◆ **Aim of the task**: Where a line of the entries below includes the string "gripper", count it. Give only the resulting number.

**** Source records ****

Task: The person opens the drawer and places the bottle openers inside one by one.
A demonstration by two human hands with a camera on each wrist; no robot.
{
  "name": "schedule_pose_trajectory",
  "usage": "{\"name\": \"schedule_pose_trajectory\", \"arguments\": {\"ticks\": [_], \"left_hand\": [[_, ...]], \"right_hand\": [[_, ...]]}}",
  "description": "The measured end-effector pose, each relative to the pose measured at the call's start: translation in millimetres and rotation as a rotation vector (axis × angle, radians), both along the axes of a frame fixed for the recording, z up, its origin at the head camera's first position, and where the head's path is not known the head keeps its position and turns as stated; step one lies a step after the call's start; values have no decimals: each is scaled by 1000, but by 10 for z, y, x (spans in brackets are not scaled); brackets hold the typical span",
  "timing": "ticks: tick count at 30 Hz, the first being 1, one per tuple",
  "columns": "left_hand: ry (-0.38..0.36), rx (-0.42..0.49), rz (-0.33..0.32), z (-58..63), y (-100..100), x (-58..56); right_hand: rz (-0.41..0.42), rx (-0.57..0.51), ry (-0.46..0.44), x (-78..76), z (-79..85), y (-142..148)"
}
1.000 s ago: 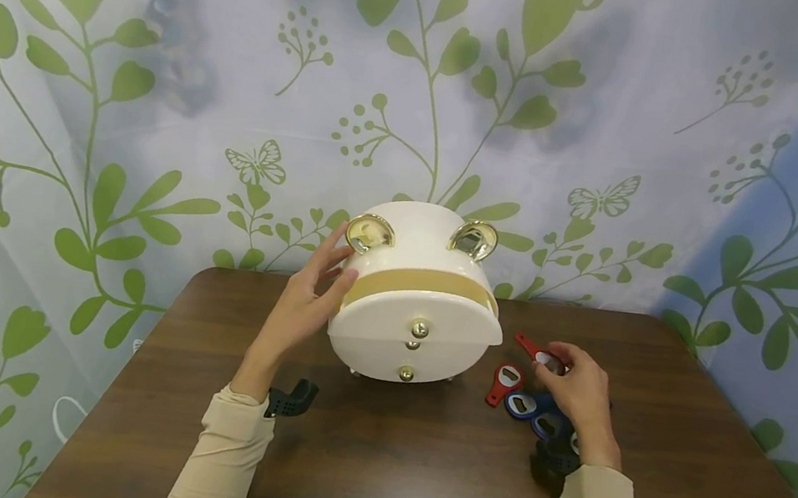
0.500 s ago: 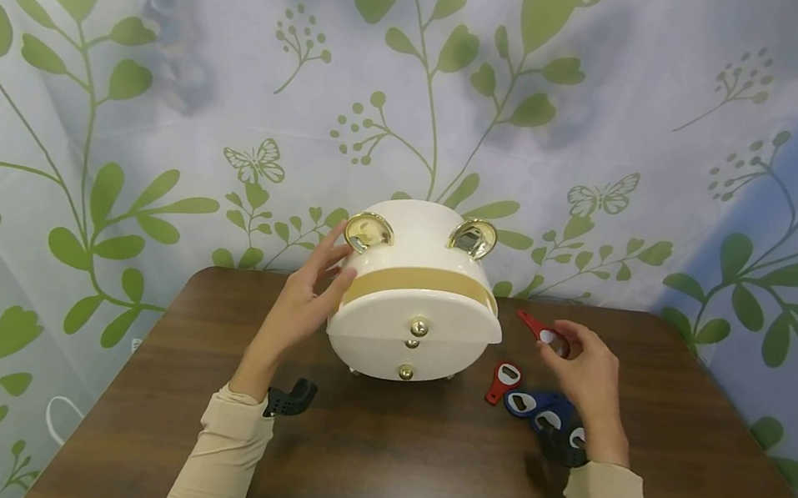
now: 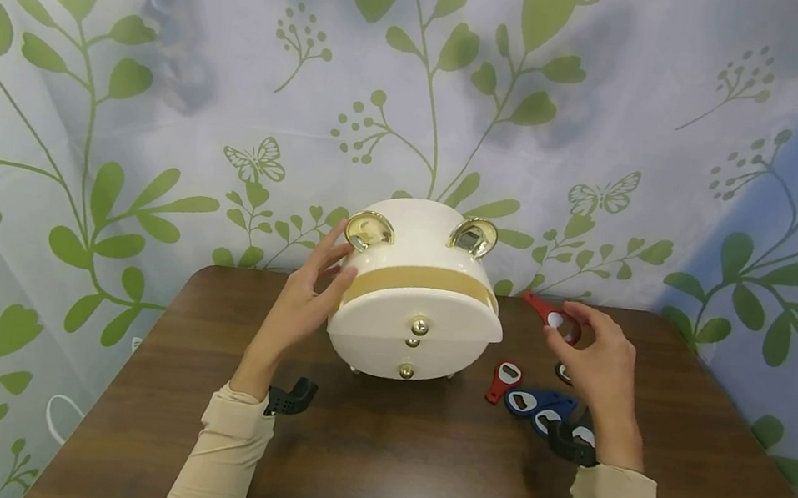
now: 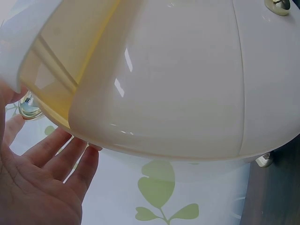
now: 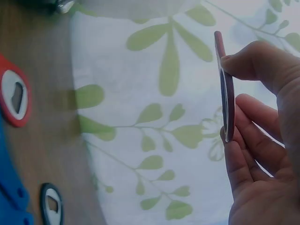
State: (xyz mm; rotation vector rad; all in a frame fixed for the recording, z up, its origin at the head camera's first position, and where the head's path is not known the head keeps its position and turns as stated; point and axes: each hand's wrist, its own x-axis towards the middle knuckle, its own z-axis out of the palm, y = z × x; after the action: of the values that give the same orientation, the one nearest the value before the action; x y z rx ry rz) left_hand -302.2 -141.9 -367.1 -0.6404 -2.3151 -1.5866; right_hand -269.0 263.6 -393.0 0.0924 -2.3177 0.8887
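The right hand [image 3: 603, 364] pinches a red, flat bottle opener with a round head and a narrow handle [image 3: 551, 314]: its round head is held between the thumb and the fingertips. The handle comes out beyond these fingers, and in the head view the long axis runs obliquely, with the handle end pointing far and to the left. In the right wrist view the opener shows its thin edge and stands nearly upright. Below these fingers, on the dark brown wooden table [image 3: 369, 472], lie a second red opener [image 3: 496, 389], some overlapping blue openers [image 3: 549, 402] and a black-rimmed opener [image 5: 52, 218]. The left hand [image 3: 310, 288] has its fingers extended, the fingertips touching the side of a glossy white oval cabinet with gold knobs [image 3: 375, 343], just beside its shiny gold ear [image 3: 371, 231]. To the right of this thumb, the top drawer [image 3: 454, 315] stands partly pulled out.
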Motion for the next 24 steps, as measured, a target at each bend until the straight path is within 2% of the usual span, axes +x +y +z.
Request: {"name": "schedule_pose_trajectory", "arguments": {"ticks": [15, 24], "left_hand": [[-12, -1, 2, -5, -1, -7], [-19, -1, 1, -6, -7, -7]], "right_hand": [[16, 20, 97, 119, 227, -111], [38, 27, 78, 155, 291, -178]]}}
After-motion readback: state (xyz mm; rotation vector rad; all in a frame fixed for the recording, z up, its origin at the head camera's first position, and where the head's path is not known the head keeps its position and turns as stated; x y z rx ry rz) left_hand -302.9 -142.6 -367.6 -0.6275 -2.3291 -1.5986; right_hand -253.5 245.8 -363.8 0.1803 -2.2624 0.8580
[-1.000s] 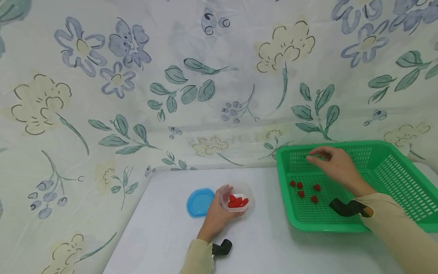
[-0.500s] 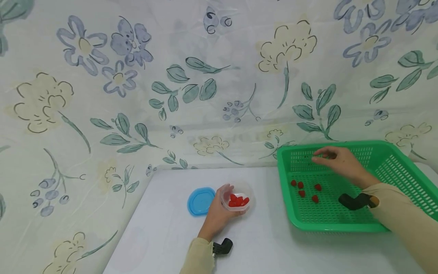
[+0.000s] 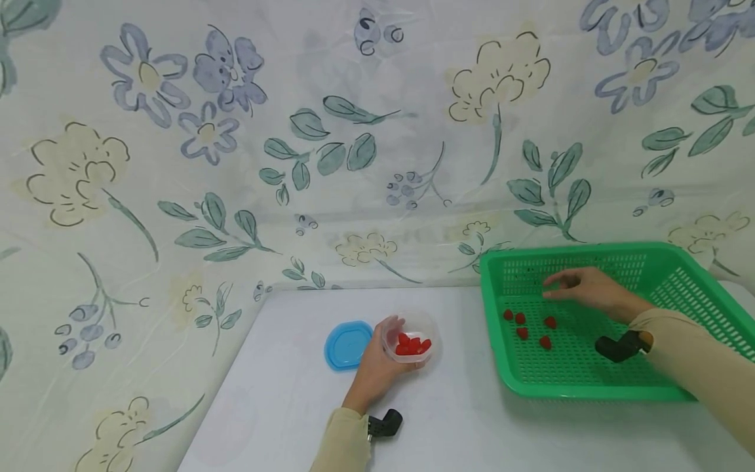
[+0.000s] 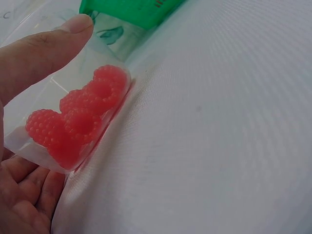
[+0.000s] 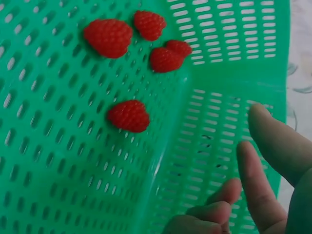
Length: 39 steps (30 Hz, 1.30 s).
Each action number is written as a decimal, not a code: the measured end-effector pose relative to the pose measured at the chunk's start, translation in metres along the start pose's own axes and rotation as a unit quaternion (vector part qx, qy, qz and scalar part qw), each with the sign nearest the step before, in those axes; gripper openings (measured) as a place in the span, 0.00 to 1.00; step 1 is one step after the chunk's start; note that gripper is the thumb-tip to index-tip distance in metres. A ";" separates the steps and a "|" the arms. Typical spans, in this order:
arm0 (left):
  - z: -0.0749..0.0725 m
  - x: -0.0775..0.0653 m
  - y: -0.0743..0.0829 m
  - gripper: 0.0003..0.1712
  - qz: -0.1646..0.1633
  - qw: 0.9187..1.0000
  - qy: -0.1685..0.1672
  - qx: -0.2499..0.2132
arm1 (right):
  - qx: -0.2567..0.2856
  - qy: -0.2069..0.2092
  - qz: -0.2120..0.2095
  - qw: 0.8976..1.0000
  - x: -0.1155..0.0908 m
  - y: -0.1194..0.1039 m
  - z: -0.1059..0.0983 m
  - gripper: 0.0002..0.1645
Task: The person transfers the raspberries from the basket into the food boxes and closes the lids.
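Observation:
In the head view my left hand (image 3: pixel 374 373) grips a small clear plastic container (image 3: pixel 433 321) on the white table, thumb on one side and fingers round the other. Several red raspberries (image 4: pixel 80 117) lie at the container's bottom. Over the green basket (image 3: pixel 590 393) hovers my right hand (image 3: pixel 590 290), thumb and fingers apart with nothing between them. Several more raspberries (image 5: pixel 129 116) are on the basket floor, left of the right hand in the head view; two of them overlap in the right wrist view.
A blue lid (image 3: pixel 347 346) lies flat on the table (image 3: pixel 283 406), just left of the container. The basket's raised, slotted walls stand around the right hand. Behind the table hangs a flower-printed cloth (image 3: pixel 330 210).
My right hand has drifted a little right and lower over the basket. The left hand, the container and the raspberries stay in place.

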<state>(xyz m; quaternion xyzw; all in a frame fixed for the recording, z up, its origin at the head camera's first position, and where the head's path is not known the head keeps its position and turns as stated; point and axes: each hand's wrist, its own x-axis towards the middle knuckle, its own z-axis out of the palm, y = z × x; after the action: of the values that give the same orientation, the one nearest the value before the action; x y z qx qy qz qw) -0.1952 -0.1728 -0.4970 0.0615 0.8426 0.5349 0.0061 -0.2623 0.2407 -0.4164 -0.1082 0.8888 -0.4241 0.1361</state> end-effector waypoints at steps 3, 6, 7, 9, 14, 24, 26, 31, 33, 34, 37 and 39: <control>0.000 0.000 0.000 0.55 0.000 1.000 0.000 0.002 | 0.000 -0.025 0.011 1.000 0.000 0.003 -0.001 0.36; 0.000 0.000 0.000 0.55 -0.001 1.000 -0.001 0.003 | -0.007 -0.048 0.020 0.999 0.000 0.005 -0.002 0.37; 0.000 0.001 -0.001 0.55 0.000 1.000 -0.001 0.002 | -0.013 -0.052 0.023 0.998 0.001 0.006 -0.002 0.36; 0.000 0.001 -0.002 0.55 0.000 1.000 -0.002 0.000 | -0.022 -0.059 0.028 0.998 0.002 0.008 -0.001 0.36; -0.001 0.001 -0.004 0.55 -0.001 1.000 -0.005 -0.003 | -0.046 -0.071 0.034 0.996 0.004 0.012 0.002 0.33; 0.000 0.002 -0.001 0.55 -0.010 1.000 0.003 0.006 | -0.081 -0.085 0.035 0.992 0.004 0.011 0.006 0.28; 0.000 0.001 0.000 0.55 -0.011 1.000 0.004 0.007 | -0.083 -0.086 0.034 0.992 0.004 0.011 0.007 0.26; 0.000 0.000 0.000 0.55 -0.010 1.000 0.005 0.008 | -0.094 -0.087 0.028 0.991 0.006 0.013 0.011 0.23; 0.000 0.001 0.000 0.55 -0.011 1.000 0.005 0.006 | -0.100 -0.086 0.023 0.991 0.007 0.014 0.012 0.22; 0.000 0.001 0.000 0.55 -0.011 1.000 0.004 0.005 | -0.102 -0.086 0.022 0.991 0.008 0.014 0.012 0.22; 0.000 0.001 0.000 0.55 -0.010 1.000 0.004 0.005 | -0.103 -0.087 0.017 0.991 0.008 0.014 0.012 0.21; 0.000 0.000 0.000 0.55 -0.009 1.000 0.004 0.005 | -0.099 -0.089 0.013 0.991 0.008 0.013 0.012 0.21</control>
<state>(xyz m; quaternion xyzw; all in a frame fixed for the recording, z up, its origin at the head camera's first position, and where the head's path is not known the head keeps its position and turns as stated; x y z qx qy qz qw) -0.1954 -0.1728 -0.4966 0.0519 0.8456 0.5312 0.0076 -0.2672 0.2377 -0.4349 -0.1471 0.9120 -0.3208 0.2092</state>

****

◆ **Written answer**: 3